June updates:
I think my life flipped upside down! Wha' happen'?
Broke up w/ex-fiance in June '06. HARD. After 2 years, 1 yr engagement, kablam. Done. We're still friendly, kinda sorta.
Moved to Oakland in a giant live/work warehouse. Thought it'd help me get focussed. Instead, it helped me realize what I value ... but helping disconnect me from so much of my world (jobs, friends, places, etc). Oakland has it's plusses, no doubt. But it's not a fun place for me at night.
I quit my job in March. The commute sucked (1hr each way), the job depressed me, and something had happened & I was going off the wrong direction. Glad I quit, really miss the $$$, but it wasn't worth it. Hope I don't starve or wind up in the streets.
Now trying my hand at video production. threewaysmedia.com A dream, hopefully to become a reality!

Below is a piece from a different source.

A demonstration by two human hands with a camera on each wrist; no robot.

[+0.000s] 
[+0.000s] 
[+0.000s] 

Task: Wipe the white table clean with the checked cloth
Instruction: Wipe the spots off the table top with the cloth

End of May (2 days ago), I called it off w/a woman I'd been seeing for many months. I've been 'off-balance' since I quit my work, constantly stressing about getting more video work done, and not feeling particularly cheery. I realized I only have 180 days (6 mo's) or so to knock this stuff out, and 2 months have just gone by!
She is very sweet, very kind, has an amazing body (!!!), and I respect how she handles her life -- but I wasn't feeling open to romance right now. (Amazing to say that, for me.)
I'm not sure where that leaves us, but I know that if I'm not available, I need to say it.
Moving back to Berkeley in June w/a friend and her b/f. She has an extra bedroom alone on the 3rd floor, it's perfect -- altho a bit tiny. I'm psyched, even tho I move too much. I'm doing 1 mo overlap so I don't 'get stuck' with too much stuff that won't fit in the new pad, and enough time to hustle all that crap across the city.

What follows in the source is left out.